_Items from a data source:_
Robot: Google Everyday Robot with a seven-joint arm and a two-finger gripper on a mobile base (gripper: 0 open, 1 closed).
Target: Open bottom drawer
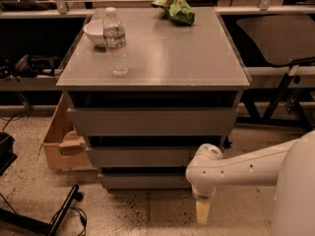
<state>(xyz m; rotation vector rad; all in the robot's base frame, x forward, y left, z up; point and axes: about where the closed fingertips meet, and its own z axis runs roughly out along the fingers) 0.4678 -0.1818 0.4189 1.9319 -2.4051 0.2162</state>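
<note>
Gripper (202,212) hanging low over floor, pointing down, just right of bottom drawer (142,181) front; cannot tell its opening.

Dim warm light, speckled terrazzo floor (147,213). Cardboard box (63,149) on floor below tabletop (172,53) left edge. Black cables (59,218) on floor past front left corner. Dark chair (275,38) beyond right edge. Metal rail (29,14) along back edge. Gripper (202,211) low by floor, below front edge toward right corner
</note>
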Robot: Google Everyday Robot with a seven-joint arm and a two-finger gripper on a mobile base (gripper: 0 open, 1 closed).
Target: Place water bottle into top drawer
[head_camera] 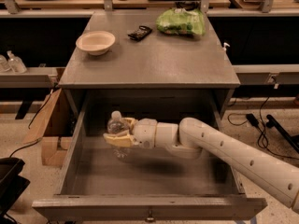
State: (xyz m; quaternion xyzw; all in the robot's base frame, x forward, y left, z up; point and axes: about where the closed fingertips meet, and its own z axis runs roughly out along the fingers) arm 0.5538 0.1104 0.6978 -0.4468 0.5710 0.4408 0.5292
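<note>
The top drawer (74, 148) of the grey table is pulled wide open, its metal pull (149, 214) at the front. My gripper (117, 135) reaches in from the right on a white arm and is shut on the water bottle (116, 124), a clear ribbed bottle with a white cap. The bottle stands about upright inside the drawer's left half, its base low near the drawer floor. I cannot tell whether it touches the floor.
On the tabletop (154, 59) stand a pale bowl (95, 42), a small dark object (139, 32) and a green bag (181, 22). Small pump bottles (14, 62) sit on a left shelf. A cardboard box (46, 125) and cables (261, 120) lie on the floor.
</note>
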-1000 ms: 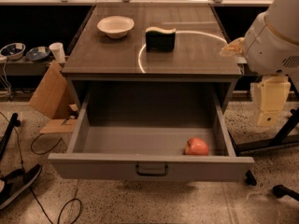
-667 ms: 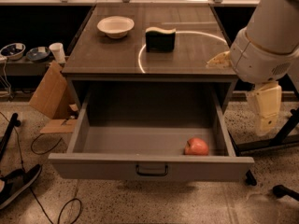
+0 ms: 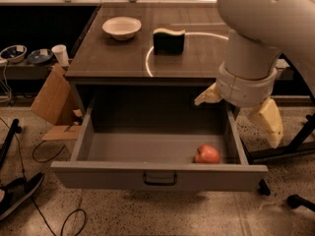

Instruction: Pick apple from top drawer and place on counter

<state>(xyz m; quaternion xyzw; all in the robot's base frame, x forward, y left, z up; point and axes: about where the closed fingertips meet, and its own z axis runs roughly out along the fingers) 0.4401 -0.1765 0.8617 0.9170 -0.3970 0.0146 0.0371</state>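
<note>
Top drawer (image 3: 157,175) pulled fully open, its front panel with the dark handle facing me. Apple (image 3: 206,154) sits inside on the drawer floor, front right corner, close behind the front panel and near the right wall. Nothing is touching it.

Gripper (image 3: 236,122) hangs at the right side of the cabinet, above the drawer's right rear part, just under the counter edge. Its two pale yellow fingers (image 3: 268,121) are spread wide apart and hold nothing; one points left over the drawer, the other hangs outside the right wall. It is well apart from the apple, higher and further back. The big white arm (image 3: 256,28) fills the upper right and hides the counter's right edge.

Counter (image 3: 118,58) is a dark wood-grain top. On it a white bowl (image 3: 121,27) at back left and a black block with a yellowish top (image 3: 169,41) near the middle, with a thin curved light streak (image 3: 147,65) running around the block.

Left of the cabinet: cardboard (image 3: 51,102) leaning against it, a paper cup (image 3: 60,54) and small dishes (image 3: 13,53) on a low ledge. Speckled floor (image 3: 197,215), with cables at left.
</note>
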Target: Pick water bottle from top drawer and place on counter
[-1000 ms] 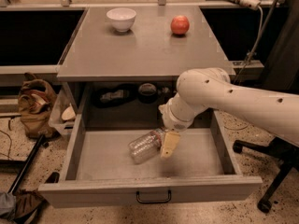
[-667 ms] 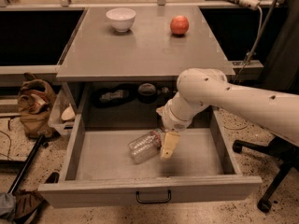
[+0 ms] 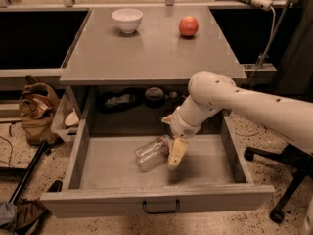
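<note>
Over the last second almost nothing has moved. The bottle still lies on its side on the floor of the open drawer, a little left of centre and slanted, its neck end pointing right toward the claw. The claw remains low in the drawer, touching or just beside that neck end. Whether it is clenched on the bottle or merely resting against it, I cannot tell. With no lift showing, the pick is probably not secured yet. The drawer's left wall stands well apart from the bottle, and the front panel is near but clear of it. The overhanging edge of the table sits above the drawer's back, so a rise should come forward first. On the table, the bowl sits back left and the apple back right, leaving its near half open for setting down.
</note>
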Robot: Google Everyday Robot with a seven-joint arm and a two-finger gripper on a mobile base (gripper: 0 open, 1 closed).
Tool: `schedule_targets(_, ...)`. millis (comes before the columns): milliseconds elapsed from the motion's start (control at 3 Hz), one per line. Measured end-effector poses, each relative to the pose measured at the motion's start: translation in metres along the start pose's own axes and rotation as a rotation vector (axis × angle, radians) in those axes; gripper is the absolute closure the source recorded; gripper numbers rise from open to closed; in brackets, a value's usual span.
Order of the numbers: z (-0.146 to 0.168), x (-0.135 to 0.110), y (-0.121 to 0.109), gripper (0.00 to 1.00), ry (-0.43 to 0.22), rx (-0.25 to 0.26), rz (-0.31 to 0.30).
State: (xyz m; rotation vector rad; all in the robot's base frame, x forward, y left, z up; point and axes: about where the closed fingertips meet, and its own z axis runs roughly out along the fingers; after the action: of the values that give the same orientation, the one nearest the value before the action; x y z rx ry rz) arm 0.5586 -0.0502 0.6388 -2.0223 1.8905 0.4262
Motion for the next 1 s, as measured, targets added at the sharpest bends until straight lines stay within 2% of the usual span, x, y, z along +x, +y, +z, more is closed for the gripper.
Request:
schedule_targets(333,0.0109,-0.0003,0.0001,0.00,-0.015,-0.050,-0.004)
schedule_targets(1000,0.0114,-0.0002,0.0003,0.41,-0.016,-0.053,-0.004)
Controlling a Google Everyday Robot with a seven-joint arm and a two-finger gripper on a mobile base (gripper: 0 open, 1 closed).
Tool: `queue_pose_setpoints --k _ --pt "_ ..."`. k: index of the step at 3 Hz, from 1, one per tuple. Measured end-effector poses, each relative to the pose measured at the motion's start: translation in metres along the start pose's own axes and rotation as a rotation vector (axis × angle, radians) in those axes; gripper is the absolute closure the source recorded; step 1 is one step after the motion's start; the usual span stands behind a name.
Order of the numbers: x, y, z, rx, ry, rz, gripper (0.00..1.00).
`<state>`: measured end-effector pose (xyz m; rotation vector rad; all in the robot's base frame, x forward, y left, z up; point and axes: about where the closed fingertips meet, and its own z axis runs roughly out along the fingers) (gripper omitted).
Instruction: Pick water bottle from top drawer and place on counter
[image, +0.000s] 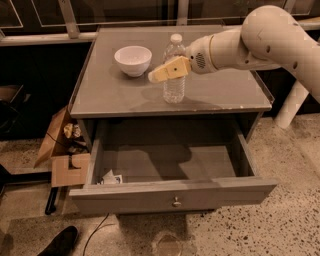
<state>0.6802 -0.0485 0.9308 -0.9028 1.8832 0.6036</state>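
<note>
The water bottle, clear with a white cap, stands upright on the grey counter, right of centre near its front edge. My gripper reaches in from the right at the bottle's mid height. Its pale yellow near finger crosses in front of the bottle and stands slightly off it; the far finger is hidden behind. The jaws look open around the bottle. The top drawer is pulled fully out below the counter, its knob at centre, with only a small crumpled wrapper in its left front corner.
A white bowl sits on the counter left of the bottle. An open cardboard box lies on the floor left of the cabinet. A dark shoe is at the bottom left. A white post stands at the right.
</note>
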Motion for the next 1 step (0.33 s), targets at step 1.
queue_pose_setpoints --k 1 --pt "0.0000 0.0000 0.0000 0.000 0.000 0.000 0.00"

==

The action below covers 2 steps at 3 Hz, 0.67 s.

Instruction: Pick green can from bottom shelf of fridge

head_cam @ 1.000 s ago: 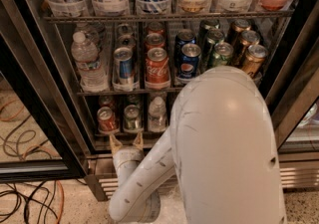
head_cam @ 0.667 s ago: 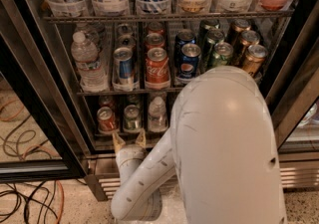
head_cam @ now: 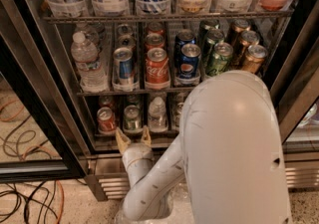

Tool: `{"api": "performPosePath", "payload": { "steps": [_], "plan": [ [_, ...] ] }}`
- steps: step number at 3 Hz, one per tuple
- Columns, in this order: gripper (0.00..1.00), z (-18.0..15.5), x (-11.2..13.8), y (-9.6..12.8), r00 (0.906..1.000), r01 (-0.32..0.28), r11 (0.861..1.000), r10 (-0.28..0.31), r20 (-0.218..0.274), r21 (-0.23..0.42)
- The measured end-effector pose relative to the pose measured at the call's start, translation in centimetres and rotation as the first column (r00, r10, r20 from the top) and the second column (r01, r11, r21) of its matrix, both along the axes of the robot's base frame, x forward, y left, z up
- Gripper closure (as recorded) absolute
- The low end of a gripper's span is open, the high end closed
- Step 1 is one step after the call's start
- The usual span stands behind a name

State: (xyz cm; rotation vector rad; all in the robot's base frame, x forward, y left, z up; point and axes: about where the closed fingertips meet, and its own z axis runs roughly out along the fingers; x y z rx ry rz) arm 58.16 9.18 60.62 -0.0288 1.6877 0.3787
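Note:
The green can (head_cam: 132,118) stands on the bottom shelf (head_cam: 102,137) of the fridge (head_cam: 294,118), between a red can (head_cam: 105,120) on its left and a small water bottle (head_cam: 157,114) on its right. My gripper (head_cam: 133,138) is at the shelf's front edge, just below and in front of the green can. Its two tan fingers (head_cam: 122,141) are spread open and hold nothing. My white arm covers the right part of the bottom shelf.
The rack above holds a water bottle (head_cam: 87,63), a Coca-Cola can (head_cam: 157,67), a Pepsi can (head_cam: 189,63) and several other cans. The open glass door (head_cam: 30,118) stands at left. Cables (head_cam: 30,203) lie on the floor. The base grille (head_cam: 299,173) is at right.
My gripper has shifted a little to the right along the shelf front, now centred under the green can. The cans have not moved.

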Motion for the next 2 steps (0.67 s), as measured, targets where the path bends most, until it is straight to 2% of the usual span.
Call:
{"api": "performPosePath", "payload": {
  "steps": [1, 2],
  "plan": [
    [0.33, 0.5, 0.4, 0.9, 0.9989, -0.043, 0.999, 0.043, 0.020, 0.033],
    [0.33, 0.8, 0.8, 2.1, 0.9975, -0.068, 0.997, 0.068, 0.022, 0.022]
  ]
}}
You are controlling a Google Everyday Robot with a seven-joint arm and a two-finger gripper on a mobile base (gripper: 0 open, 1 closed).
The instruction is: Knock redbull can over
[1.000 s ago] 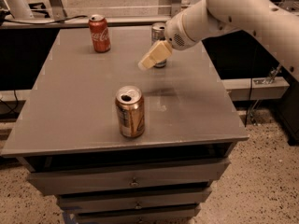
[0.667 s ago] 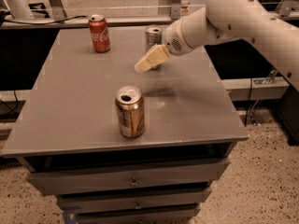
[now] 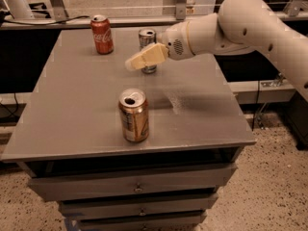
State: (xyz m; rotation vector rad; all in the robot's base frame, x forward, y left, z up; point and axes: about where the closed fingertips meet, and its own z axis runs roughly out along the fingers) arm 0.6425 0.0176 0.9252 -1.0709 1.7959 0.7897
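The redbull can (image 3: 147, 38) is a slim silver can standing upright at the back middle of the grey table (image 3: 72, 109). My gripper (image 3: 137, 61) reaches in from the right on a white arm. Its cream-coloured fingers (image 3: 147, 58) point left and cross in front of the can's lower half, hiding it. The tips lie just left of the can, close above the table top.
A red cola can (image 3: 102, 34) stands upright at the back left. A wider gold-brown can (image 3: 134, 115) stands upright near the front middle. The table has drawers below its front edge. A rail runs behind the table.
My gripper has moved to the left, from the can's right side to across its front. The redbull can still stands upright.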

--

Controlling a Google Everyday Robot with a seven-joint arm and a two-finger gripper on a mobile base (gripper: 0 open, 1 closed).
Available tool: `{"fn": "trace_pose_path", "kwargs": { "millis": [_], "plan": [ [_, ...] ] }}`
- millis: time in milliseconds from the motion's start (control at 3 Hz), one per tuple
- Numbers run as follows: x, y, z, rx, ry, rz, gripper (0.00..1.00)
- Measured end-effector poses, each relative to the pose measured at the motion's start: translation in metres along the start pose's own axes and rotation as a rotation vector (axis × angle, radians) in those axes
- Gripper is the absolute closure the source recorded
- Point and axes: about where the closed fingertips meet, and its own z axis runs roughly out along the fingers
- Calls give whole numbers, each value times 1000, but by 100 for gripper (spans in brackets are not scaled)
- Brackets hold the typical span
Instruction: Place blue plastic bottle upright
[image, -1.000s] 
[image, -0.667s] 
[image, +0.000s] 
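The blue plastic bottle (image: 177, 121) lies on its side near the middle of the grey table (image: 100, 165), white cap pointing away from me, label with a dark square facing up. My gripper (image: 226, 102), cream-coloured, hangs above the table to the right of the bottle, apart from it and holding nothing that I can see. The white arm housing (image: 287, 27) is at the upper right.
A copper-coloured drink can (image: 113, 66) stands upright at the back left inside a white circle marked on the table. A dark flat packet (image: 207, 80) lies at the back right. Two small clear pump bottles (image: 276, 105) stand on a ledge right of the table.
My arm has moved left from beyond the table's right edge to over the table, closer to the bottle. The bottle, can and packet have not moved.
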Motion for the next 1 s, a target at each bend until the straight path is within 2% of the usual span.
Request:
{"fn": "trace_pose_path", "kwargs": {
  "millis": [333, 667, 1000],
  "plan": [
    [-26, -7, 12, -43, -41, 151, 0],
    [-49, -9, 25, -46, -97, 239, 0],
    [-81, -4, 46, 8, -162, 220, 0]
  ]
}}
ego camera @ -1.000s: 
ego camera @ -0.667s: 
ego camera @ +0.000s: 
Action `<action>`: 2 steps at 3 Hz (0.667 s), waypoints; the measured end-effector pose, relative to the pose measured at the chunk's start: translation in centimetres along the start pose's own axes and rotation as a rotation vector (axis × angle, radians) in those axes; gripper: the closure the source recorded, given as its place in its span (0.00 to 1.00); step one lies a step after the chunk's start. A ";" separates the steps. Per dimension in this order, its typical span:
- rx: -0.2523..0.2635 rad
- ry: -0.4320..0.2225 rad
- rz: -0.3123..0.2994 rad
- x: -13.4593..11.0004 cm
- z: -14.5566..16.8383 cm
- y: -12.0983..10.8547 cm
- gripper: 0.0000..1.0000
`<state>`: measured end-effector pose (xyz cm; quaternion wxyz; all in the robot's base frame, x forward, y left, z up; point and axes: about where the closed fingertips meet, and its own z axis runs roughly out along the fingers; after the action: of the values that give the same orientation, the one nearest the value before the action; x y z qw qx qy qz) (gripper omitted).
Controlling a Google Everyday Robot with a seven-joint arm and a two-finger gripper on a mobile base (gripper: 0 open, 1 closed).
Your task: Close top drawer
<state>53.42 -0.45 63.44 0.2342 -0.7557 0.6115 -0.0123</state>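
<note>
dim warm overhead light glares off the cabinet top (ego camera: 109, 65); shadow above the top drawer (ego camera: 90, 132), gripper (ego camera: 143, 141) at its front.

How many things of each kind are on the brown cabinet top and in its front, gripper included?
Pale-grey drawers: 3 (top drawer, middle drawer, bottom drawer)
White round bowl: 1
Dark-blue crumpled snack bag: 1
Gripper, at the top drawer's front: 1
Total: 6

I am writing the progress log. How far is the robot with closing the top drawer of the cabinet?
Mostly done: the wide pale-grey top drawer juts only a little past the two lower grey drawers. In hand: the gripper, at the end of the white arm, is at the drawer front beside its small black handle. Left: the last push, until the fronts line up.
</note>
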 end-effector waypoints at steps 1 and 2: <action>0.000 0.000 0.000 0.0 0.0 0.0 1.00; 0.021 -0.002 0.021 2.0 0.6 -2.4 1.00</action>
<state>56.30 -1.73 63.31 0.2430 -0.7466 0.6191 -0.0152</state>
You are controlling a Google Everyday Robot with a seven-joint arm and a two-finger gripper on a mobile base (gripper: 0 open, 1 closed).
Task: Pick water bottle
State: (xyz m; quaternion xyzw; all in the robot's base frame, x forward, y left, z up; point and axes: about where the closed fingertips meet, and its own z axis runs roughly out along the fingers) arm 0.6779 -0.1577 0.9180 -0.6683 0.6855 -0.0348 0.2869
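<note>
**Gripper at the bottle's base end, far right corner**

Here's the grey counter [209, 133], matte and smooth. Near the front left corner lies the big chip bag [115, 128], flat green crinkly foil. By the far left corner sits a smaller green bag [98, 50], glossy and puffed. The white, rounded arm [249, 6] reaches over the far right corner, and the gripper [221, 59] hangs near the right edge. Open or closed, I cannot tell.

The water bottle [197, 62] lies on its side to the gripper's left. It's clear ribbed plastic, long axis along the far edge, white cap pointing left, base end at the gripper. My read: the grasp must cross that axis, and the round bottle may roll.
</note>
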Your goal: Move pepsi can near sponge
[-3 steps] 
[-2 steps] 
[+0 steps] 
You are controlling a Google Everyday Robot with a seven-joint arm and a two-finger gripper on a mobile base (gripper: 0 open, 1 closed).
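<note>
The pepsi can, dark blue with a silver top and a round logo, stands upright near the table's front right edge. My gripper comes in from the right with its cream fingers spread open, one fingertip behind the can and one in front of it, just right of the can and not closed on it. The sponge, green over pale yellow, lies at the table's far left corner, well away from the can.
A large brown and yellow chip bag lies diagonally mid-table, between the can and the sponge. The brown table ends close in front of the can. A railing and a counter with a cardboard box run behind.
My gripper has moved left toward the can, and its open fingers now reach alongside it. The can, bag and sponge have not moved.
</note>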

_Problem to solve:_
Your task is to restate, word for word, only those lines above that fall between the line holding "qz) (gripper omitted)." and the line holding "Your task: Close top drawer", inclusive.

_Your response:_
`<state>`: measured end-effector pose (xyz cm; quaternion wxyz; all in the robot's base frame, x forward, y left, z up; point and axes: about where the closed fingertips meet, and its own z axis runs roughly out along the fingers; after the action: of the values that give the same orientation, the one nearest the value before the action; x y z qw qx qy qz) (gripper omitted).
Controlling a Google Everyday Robot with a seven-joint arm and a two-finger gripper on a mobile base (gripper: 0 open, 1 closed).
Your task: Close top drawer

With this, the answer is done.